The effect of socioeconomic status on ambulance requests
Emergency medical events are not randomly distributed over a certain area. Many hidden patterns may influence this distribution due to several socioeconomic, demographic, and geospatial factors. Identifying these patterns will help health policy makers have a better planning for emergency medical services (EMS) in finding high-risk places, and people at high risk.
Mashhad city EMS calls records have been analyzed retrospectively. The privacy of the data was considered by eliminating the identification information such as the name or phone number of the patients. To recognize the location of the requests all the recorded addresses were mapped into a single number representing the municipality region of the address. To express the relationship between the predictors, correlation coefficient has been employed.

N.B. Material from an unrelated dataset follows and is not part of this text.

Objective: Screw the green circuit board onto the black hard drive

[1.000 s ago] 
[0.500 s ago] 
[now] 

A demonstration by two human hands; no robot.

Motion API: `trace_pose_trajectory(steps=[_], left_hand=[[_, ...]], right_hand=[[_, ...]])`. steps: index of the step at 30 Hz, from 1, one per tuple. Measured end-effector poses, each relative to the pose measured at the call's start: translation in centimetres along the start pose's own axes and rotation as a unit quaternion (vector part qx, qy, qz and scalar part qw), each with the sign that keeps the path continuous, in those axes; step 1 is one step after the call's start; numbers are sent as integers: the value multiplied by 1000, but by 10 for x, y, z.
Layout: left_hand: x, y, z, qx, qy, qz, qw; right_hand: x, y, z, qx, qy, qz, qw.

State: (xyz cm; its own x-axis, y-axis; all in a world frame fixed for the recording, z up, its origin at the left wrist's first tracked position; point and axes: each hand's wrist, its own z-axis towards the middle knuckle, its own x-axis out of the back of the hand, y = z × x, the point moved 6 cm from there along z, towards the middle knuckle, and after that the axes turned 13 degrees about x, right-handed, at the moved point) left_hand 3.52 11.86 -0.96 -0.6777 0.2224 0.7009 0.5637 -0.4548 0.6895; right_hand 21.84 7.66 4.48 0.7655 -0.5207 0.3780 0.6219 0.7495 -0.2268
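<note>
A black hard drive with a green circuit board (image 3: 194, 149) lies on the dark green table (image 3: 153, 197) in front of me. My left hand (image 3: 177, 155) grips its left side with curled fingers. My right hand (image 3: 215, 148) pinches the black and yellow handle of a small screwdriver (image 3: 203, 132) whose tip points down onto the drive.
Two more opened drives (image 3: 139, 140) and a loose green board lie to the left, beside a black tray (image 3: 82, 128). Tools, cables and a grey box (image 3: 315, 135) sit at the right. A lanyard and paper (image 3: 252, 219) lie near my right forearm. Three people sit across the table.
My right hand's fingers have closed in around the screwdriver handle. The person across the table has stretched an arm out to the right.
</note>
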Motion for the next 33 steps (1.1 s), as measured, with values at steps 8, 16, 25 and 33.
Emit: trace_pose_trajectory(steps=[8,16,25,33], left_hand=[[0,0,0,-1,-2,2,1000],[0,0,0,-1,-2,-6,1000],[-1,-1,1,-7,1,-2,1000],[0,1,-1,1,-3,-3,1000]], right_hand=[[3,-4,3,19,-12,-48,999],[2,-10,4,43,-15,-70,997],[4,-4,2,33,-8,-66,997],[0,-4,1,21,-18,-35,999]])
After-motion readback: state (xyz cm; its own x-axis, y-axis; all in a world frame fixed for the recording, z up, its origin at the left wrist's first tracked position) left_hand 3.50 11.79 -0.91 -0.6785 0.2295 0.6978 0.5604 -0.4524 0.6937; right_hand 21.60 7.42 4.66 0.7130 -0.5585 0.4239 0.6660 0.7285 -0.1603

154528 calls in a citywide registry from March 21, 2013, to March 20, 2014, were investigated. The average of age was 42.43 years (S.D = 21.7) with 50.5% male, 40.7% female and 8.8% of the sex were not registered. 64% of the calls were medical related and the remaining 36% were trauma-related requests. Aside from traffic accident that was the top most in all regions, other top five reasons for ambulance request including weakness, seizure, unconsciousness, nervous stress, and dyspnea were recognized. Although the regions with lower socioeconomic status are more vulnerable, they request ambulances less frequently than the regions with higher socioeconomic status.
There is a relationship between the socioeconomic status of people and their calls to EMS. The results of this study can help policymakers in finding people in potentially high-risk locations and provide facilities to reduce mortality and morbidity.